Friday, 8 May 2015
out on the river
We also went on an amazing boat trip to the mouth of the Murray river; and then stayed overnight in Victor Harbour. I know I missed a day spent in bed with an appalling cold, but I also seem to have lost all my photos. Hope to get back to this.
a little story
The Broken Hill tour and the Terra Nullius book have got me thinking a lot about stories - about the kind of stories that get told about a place, particularly to its tourists and visitors (and in a way, therefore to the inhabitants themselves) something I will be returning to.
So here is my anecdote: that says something about that weird intersection between what feels like an unbelievably ancient land and the way the most recent settlers cruise across its surface. At one moment on the train, as I was watching out of the window idly staring at mile after mile of scrub and orange-brown soil, I saw 3 emus appear from nowhere and cross the long straight road running parallel to the train tracks. This in the middle of an empty plain. And at that precise moment an ute drove past (the first vehicle I had seen for 20 minutes). The first and second emus got by, but the third, thrown into a panic, turned back and was hit a glancing blow, such that it flew up into the air. I saw feathers explode and the emu hit the ground - and then the train had gone by.
And then nothing for ages.
the weirdness of broken hill
As part of the journey, we got to stop at Broken Hill, once a boom town for mining, and now - still a mining town but more normal. Well, I say normal, but the whole sojourn felt quite surreal; and not just because we were woken up before dawn (after not sleeping the previous night due to it being a train and all) and were a little lagging. First, we were driven around almost every street in a bus, up and down the small town grid, being shown absolutely everything - some of it twice. I kid you not, we were even introduced to the Coles supermarket as an exciting event; all given out in full chatty and obvious jokes compere mode. Which was followed by a murmured repeat across the whole bus, due to a larger than usual number of older, hard-of-hearing people who needed to be told all over again by their nearest and dearest.
Then, at some unclear point, we were driven to the waste earth/slag heap piled up by the town, on top of which has been built a miner's memorial, in honour of those who had died. A mixture of poignant and community hall, with volunteers serving scones and tea. But also, since I had been reading a book called Terra Nullius on the train, also echoed strangely of missing - indigenous -voices. Neither the tour nor the memorial plaques contained any reference to aboriginal history or people, a whole world ignored and marginalised.
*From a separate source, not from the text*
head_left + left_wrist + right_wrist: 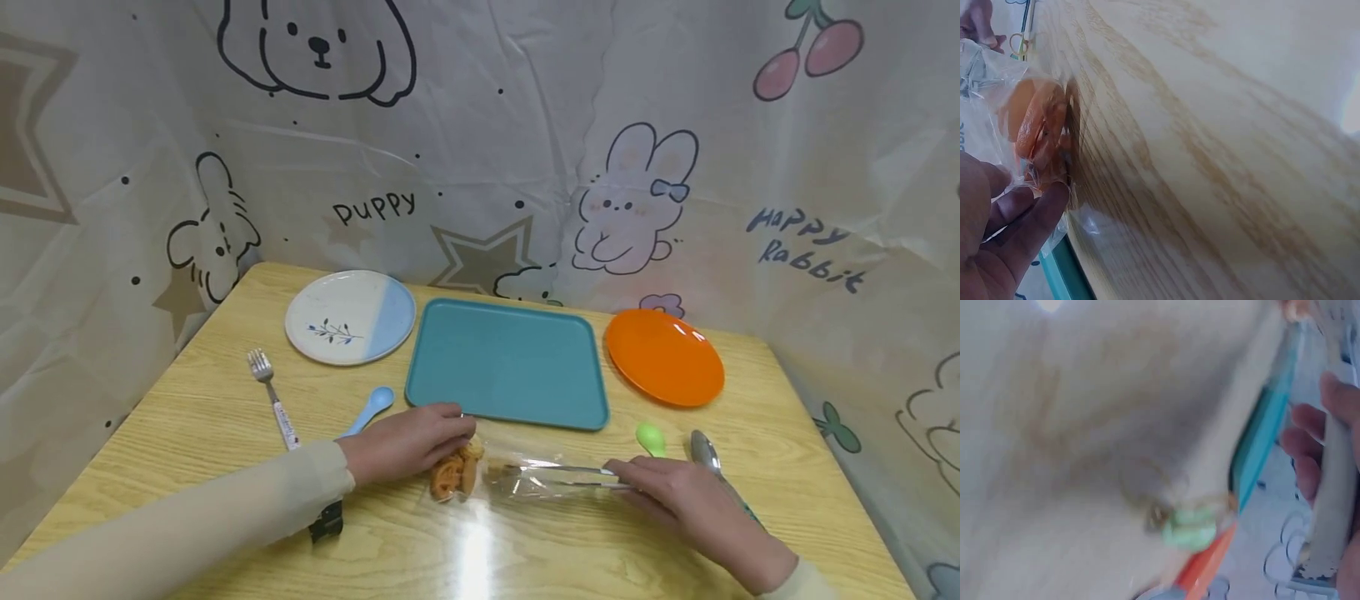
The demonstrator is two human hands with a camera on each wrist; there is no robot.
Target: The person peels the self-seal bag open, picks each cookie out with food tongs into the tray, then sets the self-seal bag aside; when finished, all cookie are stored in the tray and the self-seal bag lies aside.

At the same time, there was another absence - the fact that all the time we were at the memorial, we were walking on top of a working mine, and the tough hard work that continues to involve.
off on the indian-pacific
And
then, most amazing of all, we got on the Indian-Pacific train (a fabulous
birthday treat from E). They went all the way to Perth, K and I as far as Adelaide.
Brilliant, quite old-fashioned (although none of the guests would have been
right in an Agatha Christie novel) and a great, lazy way to see the scenery go
by.
more city bingo 1: ineffectual mail receptacles (3)
E and P
It was so lovely to have E and P in town recently; also a bit of an excuse to be a tourist again, and to eat out lots. We did the Coogee to Bondi coastal walk (well P did - E and I struck off at Bronte and went shopping as is our wont); took the ferry out to a wet and windy Manley (and ate in the unexpectedly amazing Pantry) and of course had lobster and chips at Doyles and the eggnet at one of my all time favourite places, Longrain.